Find the line below with "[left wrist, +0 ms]" and the line with "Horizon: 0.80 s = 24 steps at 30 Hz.". Output them and the lines between, exactly, but not the pictures.
STUDY MATERIAL section start
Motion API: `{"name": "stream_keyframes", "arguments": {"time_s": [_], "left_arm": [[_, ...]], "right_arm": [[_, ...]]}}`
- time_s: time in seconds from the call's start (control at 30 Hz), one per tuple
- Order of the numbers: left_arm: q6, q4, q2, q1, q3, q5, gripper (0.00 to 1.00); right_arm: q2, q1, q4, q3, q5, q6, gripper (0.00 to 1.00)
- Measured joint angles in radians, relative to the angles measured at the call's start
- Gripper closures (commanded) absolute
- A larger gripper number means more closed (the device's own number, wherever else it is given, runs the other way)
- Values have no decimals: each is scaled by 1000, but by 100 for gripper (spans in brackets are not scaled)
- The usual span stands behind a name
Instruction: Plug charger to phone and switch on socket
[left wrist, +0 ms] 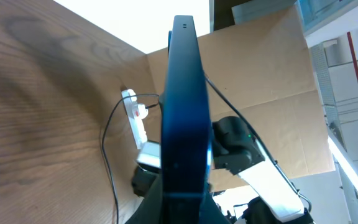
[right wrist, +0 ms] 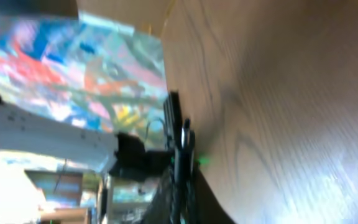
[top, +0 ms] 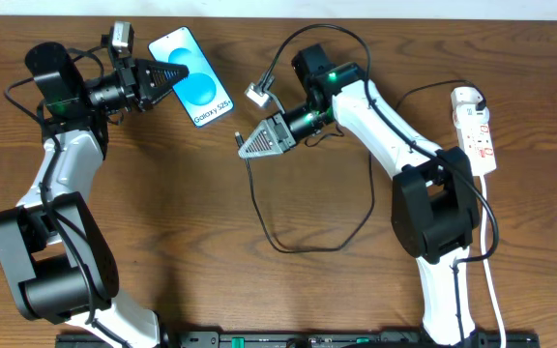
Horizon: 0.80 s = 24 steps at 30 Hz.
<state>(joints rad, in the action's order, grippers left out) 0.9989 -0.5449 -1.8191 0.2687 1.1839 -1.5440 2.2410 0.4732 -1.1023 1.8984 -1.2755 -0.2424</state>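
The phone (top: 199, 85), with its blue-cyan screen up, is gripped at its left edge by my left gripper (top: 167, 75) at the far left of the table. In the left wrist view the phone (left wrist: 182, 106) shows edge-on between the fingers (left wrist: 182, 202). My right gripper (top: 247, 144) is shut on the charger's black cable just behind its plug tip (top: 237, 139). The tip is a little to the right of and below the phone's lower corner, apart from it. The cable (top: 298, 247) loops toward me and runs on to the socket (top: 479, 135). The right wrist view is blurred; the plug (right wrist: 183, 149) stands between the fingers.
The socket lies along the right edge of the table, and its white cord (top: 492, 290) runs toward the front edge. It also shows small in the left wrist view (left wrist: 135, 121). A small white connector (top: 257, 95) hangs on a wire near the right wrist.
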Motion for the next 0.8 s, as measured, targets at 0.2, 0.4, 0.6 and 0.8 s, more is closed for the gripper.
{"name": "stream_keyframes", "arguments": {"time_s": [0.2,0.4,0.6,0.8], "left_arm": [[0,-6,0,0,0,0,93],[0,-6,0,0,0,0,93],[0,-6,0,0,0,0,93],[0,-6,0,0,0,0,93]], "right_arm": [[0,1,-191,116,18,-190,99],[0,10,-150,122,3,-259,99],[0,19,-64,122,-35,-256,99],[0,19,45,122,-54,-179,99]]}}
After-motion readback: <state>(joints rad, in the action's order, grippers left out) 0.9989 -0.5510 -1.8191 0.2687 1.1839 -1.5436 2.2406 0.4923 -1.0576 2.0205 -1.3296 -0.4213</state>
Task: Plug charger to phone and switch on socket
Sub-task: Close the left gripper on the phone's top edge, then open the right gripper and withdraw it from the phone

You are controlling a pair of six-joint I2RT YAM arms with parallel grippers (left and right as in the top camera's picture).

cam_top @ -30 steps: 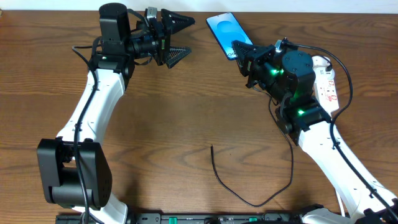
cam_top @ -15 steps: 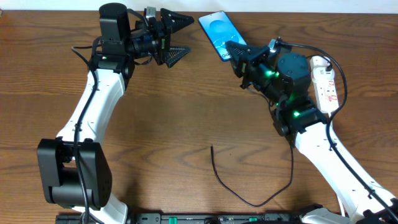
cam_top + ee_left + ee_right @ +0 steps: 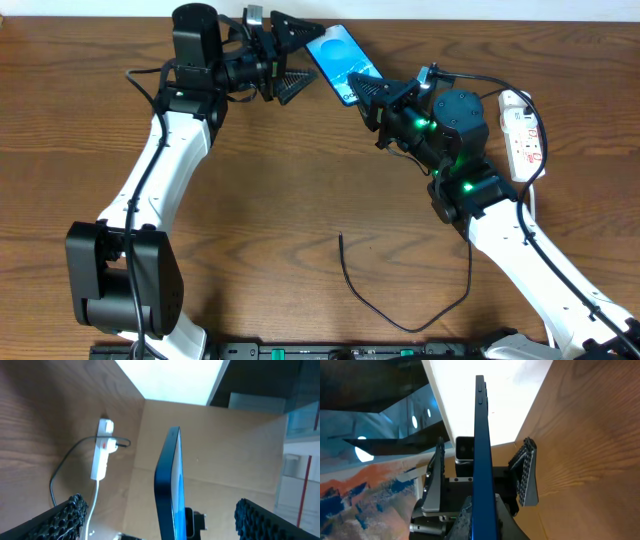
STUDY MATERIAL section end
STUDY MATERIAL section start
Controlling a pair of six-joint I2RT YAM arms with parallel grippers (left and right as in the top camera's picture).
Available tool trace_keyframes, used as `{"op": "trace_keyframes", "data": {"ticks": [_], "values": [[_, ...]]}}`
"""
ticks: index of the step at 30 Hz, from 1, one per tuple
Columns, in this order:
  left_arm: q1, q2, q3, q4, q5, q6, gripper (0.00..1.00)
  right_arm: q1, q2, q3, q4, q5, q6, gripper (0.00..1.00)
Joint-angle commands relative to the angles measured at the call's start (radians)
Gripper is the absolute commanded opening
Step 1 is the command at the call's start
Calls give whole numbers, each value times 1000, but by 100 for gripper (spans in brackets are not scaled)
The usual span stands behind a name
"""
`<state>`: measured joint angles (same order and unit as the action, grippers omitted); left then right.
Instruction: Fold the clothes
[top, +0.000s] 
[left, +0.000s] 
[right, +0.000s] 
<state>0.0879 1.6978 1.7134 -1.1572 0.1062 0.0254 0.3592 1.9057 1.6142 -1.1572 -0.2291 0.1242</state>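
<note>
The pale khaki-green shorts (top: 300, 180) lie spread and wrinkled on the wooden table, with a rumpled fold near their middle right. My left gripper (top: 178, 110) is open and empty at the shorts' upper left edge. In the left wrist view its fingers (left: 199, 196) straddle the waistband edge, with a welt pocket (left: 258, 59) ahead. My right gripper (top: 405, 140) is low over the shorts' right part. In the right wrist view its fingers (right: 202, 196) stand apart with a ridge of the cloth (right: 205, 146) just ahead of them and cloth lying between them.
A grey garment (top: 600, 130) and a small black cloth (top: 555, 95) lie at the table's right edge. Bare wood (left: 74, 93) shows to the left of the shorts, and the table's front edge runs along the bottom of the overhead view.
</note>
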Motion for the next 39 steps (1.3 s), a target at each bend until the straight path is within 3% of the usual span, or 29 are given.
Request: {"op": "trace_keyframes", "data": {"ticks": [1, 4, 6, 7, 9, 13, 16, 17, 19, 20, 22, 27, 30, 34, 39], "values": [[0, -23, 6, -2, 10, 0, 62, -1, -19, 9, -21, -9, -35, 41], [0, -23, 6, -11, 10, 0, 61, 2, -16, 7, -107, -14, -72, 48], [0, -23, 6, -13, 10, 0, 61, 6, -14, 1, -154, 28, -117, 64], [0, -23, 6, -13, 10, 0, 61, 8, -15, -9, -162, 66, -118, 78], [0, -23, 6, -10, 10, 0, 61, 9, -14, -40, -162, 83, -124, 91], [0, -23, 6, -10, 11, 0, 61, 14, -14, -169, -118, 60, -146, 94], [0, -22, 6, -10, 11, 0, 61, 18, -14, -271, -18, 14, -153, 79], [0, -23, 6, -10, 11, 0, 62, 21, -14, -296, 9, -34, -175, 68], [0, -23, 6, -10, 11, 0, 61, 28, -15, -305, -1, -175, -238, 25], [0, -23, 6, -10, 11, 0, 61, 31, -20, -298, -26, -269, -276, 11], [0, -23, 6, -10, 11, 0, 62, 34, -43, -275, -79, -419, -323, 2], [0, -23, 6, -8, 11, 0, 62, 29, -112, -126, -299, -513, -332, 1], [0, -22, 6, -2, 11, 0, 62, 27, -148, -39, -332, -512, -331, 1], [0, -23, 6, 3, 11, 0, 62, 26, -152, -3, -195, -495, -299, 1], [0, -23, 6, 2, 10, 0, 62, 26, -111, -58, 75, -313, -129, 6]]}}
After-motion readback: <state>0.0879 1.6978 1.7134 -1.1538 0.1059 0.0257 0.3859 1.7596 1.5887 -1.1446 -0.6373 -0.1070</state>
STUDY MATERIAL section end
### ANSWER BOX
[left wrist, +0 ms] 
[right wrist, +0 ms] 
[top, +0 ms] 
Horizon: 0.80 s = 24 steps at 30 Hz.

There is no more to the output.